**ACTIVITY:** Beginning with the first line below, please repeat the material exactly, ending with the line that includes "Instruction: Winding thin".

MATERIALS PROVIDED below:

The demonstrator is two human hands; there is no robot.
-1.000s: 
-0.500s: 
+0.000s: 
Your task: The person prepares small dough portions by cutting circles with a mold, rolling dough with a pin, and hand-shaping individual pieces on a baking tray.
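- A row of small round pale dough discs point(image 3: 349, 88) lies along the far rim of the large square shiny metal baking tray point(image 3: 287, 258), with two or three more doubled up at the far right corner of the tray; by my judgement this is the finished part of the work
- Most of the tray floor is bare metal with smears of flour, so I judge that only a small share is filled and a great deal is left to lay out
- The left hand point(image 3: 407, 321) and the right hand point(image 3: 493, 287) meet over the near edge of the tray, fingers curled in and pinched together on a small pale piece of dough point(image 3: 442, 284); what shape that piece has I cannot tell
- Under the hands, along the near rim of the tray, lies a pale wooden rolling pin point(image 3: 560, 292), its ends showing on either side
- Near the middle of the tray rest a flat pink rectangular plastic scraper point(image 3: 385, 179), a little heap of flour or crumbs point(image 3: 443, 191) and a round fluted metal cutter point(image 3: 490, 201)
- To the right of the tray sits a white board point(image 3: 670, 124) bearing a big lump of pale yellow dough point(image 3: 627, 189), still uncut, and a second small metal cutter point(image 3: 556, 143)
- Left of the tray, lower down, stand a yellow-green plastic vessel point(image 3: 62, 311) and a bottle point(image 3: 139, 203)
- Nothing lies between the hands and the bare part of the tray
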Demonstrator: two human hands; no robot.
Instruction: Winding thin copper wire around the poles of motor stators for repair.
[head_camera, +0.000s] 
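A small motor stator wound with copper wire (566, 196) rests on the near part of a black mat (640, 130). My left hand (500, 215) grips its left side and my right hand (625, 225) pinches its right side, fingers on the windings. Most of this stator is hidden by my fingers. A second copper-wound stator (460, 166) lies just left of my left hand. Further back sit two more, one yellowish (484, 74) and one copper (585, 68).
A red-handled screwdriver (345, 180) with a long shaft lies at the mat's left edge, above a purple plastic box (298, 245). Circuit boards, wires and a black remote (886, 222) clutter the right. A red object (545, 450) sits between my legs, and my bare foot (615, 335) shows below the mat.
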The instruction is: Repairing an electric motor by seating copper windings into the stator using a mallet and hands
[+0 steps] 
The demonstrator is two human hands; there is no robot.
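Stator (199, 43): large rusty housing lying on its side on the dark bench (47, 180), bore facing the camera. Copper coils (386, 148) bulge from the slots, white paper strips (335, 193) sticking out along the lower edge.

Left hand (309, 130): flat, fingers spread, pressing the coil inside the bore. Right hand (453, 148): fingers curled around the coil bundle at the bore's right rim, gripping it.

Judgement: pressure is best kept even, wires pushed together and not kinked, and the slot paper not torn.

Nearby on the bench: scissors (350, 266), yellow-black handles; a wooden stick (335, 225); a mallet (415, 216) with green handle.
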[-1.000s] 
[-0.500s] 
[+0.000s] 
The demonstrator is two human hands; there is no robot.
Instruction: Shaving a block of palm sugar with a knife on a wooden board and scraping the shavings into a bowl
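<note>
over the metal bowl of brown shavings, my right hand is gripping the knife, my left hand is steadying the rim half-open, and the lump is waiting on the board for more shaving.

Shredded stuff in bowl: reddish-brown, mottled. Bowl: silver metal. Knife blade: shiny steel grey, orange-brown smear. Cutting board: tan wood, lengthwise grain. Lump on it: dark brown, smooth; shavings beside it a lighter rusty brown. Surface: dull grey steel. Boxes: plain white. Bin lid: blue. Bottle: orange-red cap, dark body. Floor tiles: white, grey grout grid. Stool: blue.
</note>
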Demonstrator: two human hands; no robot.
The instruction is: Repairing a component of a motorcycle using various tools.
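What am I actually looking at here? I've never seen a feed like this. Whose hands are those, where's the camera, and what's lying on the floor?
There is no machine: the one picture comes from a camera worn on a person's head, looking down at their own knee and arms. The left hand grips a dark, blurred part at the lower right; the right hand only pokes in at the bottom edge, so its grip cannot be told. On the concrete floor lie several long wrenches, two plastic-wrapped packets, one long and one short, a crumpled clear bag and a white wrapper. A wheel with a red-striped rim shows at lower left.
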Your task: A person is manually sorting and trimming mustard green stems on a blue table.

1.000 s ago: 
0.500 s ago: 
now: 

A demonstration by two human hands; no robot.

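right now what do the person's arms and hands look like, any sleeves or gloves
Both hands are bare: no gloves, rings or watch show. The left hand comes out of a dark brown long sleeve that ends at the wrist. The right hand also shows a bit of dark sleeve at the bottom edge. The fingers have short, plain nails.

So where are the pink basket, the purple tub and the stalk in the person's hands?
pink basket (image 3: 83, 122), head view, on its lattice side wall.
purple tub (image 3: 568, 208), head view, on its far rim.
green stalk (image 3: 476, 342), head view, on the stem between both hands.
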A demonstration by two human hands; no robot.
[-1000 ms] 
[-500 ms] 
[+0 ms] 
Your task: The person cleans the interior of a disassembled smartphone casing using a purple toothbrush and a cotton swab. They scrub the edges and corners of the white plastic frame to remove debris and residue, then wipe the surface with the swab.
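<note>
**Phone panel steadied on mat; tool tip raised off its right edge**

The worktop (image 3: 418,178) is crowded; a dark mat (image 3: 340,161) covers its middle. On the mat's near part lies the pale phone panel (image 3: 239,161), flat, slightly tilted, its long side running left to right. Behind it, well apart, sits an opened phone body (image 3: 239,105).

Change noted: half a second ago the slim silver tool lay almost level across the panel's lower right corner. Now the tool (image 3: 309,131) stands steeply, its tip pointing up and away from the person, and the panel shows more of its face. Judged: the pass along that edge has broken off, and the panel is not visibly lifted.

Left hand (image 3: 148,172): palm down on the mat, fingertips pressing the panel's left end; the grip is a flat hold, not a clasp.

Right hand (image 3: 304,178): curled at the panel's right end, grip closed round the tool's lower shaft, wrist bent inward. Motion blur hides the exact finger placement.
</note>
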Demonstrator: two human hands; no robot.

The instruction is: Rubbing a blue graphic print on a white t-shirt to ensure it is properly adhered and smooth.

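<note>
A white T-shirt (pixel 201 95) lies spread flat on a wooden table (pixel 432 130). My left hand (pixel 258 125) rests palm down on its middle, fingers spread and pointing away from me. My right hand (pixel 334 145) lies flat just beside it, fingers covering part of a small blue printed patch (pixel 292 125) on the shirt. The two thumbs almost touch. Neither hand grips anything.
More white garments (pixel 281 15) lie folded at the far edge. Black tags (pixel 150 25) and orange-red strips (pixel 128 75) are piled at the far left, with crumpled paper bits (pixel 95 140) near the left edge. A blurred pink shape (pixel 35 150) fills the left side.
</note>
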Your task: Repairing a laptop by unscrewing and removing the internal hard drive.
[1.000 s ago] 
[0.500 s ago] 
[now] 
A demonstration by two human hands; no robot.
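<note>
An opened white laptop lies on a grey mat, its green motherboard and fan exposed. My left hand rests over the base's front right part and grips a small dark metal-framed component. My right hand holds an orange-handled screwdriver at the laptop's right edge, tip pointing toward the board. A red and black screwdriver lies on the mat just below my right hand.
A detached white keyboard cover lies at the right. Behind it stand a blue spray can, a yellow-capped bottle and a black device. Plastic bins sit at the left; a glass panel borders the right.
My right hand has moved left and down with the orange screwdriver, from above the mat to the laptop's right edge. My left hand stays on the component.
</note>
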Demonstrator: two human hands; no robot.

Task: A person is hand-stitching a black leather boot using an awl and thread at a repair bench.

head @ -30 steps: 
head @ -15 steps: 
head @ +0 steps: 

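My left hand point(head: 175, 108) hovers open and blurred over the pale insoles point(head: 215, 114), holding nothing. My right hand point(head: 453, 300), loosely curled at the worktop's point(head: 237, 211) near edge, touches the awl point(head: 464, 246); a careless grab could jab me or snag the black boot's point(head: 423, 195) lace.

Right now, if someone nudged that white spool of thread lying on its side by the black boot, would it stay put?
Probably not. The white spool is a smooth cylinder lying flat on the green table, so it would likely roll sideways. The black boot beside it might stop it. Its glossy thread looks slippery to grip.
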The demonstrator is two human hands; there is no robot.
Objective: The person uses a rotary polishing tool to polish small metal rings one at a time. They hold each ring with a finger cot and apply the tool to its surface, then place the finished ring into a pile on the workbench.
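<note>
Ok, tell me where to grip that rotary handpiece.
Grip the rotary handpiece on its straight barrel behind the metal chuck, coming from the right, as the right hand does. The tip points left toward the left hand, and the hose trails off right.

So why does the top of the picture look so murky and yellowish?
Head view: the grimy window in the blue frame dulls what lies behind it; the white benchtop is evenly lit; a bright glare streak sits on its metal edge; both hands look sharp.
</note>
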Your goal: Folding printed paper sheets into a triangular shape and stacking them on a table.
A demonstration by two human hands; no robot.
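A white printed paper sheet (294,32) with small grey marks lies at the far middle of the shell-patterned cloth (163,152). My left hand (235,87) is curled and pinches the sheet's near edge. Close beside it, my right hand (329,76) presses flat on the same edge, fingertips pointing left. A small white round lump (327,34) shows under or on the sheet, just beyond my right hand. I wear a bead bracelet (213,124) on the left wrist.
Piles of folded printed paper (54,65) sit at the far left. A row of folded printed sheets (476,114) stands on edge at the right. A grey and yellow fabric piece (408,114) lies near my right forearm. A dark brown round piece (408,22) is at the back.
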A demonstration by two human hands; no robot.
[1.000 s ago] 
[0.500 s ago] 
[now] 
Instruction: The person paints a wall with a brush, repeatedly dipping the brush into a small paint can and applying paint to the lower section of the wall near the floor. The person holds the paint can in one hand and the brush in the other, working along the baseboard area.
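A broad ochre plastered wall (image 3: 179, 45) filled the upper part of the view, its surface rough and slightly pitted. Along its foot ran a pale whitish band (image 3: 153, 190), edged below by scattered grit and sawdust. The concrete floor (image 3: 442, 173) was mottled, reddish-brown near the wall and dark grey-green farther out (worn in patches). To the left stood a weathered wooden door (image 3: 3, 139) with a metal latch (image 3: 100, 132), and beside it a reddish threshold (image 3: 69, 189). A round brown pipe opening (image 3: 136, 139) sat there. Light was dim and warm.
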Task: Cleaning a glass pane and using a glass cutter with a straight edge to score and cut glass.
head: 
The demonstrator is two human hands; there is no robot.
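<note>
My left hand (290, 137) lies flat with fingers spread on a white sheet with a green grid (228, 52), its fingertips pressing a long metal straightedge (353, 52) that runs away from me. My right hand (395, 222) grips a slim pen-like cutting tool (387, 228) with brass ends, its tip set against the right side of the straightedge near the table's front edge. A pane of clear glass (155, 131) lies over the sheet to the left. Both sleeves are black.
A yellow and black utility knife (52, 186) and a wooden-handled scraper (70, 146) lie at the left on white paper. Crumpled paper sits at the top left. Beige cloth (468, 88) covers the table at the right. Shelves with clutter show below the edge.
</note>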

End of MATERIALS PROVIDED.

**OUTPUT OF THE EXERCISE:**
The demonstrator is two human hands; there is no robot.
-1.000s: 
-0.500s: 
+0.000s: 
Your task: The person prepares small dough portions by cutting circles with a mold, rolling dough with a pin, and hand-shaping individual pieces on a baking tray.
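- A row of small round pale dough discs point(image 3: 349, 88) lies along the far rim of the large square shiny metal baking tray point(image 3: 287, 258), with two or three more doubled up at the far right corner of the tray; by my judgement this is the finished part of the work
- Most of the tray floor is bare metal with smears of flour, so I judge that only a small share is filled and a great deal is left to lay out
- The left hand point(image 3: 407, 321) and the right hand point(image 3: 493, 287) meet over the near edge of the tray, fingers curled in and pinched together on a small pale piece of dough point(image 3: 442, 284); what shape that piece has I cannot tell
- Under the hands, along the near rim of the tray, lies a pale wooden rolling pin point(image 3: 560, 292), its ends showing on either side
- Near the middle of the tray rest a flat pink rectangular plastic scraper point(image 3: 385, 179), a little heap of flour or crumbs point(image 3: 443, 191) and a round fluted metal cutter point(image 3: 490, 201)
- To the right of the tray sits a white board point(image 3: 670, 124) bearing a big lump of pale yellow dough point(image 3: 627, 189), still uncut, and a second small metal cutter point(image 3: 556, 143)
- Left of the tray, lower down, stand a yellow-green plastic vessel point(image 3: 62, 311) and a bottle point(image 3: 139, 203)
- Nothing lies between the hands and the bare part of the tray
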Demonstrator: two human hands; no robot.
Instruction: Winding thin copper wire around the poles of motor stators for repair.

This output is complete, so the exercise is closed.